Having experienced what I have, having survived what I have, having THRIVED from those experiences…

Well. I fear the murderer next door than I do monsters of any sort.

It’s one reason why I write the way I do ­ it’s not the monster in Dash that you should fear, but his unbridled human soul, his courage and dark positivity.

Frank Todd is more than just a vehicle for my own experiences but, rather, my discovery (and possibly yours too) that we humans ARE worse than the monsters. What monstrosities of eldritch manner have ever done to our kind pales in comparison to what we’ve done to each other.

And what we’ve done to THEM whenever we’ve captured one.

Dragons hide and demons act from shadows, creatures of the night NEED the night, all because of what would happen should they ever be brought to the light.

That’s the thing about Lovecraftian Mythos ­ unstoppable, unspeakably alien, yet they still must interact with us. Nyarlathotep’s story is, in the very least, one of such, and then there are the fish-people of Innsmouth.

Then there are those who, by Lovecraft’s own pen, ESCAPED, untouched save for horrid and horrifying memories.

And that’s the thing. That’s exactly the gist of it, the problem, the flaw inherently in the ideal of any unbeatable creature.

There is always a way. If they do not kill all of us, then we, as a singular creature, will make them regret ever allowing us to live.

We are a worse blight than any else Nature has ever to conceive, and with enough rage and prodding we CAN come together as one massive middle finger and fuck up any “invincible” creature’s day.

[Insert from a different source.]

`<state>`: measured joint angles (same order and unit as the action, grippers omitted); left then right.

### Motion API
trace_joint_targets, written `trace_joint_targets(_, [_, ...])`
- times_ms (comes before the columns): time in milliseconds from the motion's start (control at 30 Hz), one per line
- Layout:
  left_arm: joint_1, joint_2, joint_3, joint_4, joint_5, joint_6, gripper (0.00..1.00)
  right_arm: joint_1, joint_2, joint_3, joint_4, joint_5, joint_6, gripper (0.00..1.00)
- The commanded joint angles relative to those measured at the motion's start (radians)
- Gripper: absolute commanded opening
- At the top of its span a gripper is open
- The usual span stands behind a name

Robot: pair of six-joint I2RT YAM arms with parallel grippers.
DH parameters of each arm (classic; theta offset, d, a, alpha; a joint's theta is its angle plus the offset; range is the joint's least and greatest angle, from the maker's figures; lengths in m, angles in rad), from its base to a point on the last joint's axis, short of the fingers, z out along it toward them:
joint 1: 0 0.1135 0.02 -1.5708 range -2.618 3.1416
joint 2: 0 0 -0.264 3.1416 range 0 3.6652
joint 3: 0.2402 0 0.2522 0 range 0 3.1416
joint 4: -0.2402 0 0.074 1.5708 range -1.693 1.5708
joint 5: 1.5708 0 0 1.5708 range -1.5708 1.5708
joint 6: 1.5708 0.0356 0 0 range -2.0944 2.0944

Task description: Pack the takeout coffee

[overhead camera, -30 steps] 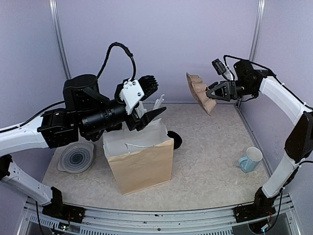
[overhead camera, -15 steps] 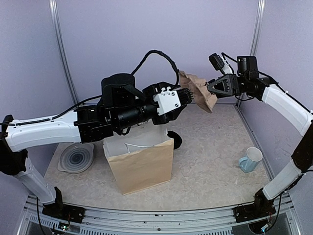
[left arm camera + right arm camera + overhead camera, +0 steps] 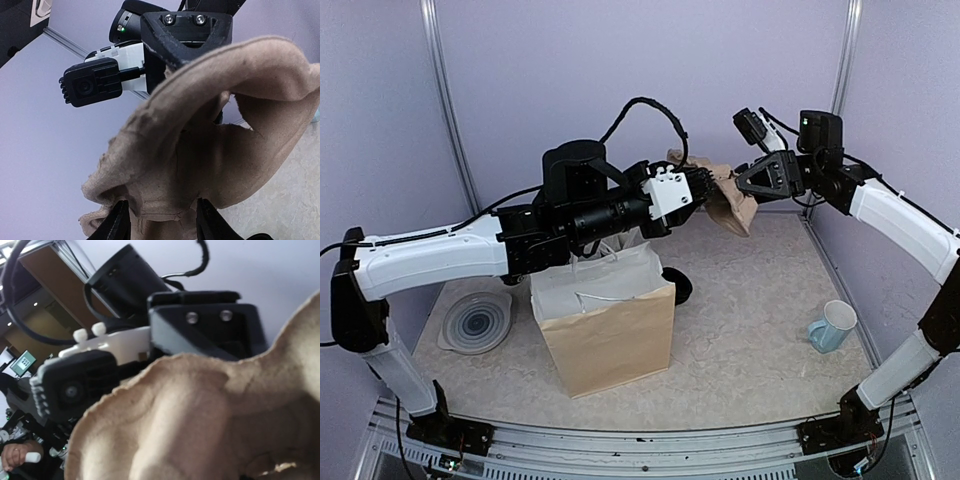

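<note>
Lilac walls all round, pale speckled table (image 3: pixel 750 300) underneath, and up in the air at the back, a pulp carrier (image 3: pixel 735 208) caught between both arms. Smelled trouble straight away. Could have gone wrong at the swap: let go on the right before a proper bite on the left, and down onto the table, or onto the open bag (image 3: pixel 610 330) just in front and below. Could equally have torn, being soft, creased pulp pulled two ways at once, with no forgiveness in it. Looked cramped as well, wrists nearly nose to nose, easy to clash. Over to the right pincer (image 3: pixel 744 188): clamped on the carrier's far edge and bearing it aloft. Then the left pincer (image 3: pixel 162 222): fingers (image 3: pixel 120 222) half spread, astride the carrier's near rim, pulp filling the gap and seemingly against both. Couldn't tell whether truly biting or only brushing. Touched nothing else, either of them. And the drink? Took the dark round shape on the table just behind the bag's far right corner for the coffee (image 3: pixel 678 285), mostly hidden by the bag, so no certainty. Not in the bag, not in the carrier, so judged the packing barely begun. Noted a blue mug (image 3: pixel 832 325) off to the right, well apart and out of it.
</note>
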<state>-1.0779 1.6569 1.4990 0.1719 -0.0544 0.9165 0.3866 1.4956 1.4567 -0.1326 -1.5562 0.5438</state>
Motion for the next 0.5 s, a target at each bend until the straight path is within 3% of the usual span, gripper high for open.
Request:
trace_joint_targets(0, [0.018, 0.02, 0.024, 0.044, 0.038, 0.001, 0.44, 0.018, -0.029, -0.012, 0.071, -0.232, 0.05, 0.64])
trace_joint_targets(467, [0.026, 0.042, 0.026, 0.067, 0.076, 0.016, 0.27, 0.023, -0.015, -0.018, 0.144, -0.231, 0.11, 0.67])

Yes, the human mind cannot comprehend the amorphous ether these beings come from. We cannot withstand the mad piping of the flutists that circle Yog­Sothoth. Yes, Cthulhu is nothing but a signpost to the Elder Gods, and R’lyeh’s location is described in several of the stories. Yes, the alien geometries alone (let alone the visage of the Necronomiconic creatures) would cause our eyes to flare out and bleed, our brains to explode…

And yet.

I tell you, the scary monsters are only fearful the first time we witness them. The second time is just as frightening.

The third time is just uncomfortable, discomforting to us.

The fourth time, we get mad.

And to the survivors will come the utmost glory of vengeance earned.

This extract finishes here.